[AVAILABLE DATA]

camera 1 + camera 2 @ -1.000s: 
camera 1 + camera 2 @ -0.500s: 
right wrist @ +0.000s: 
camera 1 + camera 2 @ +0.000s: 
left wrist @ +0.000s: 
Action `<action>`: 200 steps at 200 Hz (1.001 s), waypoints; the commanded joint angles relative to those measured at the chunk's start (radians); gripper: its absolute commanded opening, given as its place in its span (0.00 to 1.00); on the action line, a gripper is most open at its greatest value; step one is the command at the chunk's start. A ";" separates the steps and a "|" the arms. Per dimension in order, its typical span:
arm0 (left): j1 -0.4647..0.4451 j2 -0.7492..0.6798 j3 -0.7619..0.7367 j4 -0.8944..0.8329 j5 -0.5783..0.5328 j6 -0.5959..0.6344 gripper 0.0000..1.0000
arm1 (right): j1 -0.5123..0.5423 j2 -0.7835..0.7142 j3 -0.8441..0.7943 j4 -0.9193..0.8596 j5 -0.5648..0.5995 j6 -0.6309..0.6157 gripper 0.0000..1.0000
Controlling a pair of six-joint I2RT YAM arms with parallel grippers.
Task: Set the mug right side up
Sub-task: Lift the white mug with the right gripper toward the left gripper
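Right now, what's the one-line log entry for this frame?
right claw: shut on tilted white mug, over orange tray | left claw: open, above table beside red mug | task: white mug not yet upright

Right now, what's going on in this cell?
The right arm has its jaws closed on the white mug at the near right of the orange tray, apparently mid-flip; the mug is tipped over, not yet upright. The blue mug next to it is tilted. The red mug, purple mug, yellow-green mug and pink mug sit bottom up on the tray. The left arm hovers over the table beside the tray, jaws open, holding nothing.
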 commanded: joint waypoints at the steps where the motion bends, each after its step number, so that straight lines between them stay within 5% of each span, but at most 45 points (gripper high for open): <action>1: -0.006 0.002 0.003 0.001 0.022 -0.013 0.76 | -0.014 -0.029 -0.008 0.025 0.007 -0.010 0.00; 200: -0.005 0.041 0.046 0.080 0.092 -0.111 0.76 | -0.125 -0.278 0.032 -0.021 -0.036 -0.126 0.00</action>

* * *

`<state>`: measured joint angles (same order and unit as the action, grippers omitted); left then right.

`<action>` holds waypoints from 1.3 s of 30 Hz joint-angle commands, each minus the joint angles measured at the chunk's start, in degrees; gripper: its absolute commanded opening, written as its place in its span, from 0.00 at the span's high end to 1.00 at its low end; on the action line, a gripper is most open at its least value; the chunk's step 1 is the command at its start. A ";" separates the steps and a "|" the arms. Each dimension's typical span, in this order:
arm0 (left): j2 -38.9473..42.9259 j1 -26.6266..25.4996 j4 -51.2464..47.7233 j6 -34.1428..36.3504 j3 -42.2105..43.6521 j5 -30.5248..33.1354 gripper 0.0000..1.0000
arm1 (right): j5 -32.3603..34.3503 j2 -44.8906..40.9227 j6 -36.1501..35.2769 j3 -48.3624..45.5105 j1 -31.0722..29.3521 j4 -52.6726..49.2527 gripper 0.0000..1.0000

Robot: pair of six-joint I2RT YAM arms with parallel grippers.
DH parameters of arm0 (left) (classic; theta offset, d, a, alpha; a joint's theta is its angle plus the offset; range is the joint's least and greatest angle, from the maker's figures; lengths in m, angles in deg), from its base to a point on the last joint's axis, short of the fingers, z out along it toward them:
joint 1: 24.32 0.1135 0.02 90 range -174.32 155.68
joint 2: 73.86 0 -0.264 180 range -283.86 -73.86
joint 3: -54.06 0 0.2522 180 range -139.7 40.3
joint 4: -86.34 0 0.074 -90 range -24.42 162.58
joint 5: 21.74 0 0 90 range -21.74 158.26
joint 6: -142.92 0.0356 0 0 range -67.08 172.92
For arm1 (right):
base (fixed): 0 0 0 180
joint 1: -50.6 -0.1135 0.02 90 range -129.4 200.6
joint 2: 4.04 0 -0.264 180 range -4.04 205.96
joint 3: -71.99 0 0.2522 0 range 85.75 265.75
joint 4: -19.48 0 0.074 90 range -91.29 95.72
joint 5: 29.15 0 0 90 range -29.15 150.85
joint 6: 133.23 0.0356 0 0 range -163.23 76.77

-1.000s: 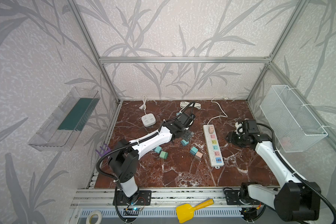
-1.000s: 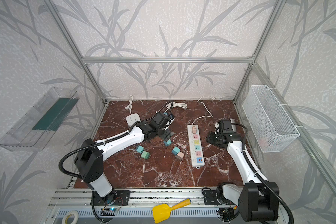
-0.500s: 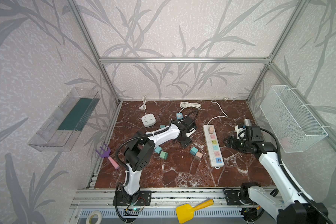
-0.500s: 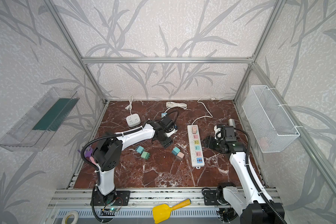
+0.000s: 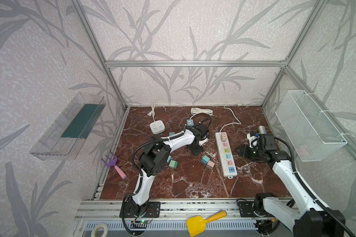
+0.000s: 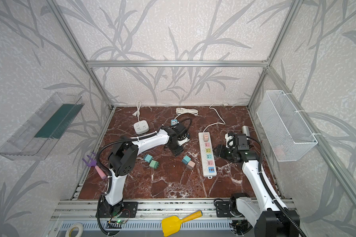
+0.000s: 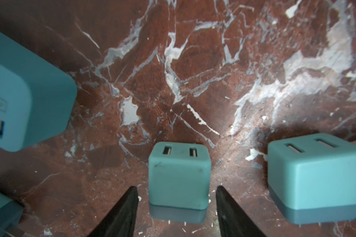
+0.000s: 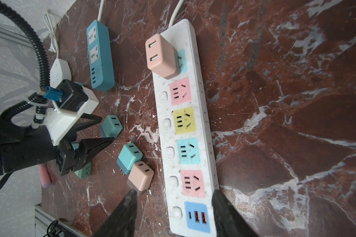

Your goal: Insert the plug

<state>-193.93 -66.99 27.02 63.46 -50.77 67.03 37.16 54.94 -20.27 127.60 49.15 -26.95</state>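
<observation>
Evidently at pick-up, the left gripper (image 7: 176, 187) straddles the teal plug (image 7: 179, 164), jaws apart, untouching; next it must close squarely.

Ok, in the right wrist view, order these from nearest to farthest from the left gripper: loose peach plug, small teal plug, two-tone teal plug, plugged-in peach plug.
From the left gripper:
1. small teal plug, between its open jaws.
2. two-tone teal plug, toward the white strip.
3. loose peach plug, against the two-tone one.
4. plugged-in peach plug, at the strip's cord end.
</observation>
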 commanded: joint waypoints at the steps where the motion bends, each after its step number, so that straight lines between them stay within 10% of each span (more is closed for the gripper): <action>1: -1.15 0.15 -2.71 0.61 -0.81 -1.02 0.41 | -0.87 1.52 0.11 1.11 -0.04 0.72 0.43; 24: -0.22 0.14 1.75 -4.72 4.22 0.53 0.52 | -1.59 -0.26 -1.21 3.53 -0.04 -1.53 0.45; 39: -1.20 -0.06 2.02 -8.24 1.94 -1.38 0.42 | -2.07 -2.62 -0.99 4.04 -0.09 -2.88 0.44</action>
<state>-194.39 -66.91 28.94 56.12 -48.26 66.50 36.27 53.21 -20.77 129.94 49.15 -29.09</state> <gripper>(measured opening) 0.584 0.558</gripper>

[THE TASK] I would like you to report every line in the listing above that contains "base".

[OUTPUT BELOW]
DH parameters of arm0 (left) (classic; theta offset, d, a, alpha; a joint's theta is its angle plus the offset; range is the joint's least and greatest angle, from the maker's figures; lengths in m, angles in deg), from its base to a point on the last joint's axis, short of the fingers, z out along it toward them:
base (fixed): 0 0 0 180

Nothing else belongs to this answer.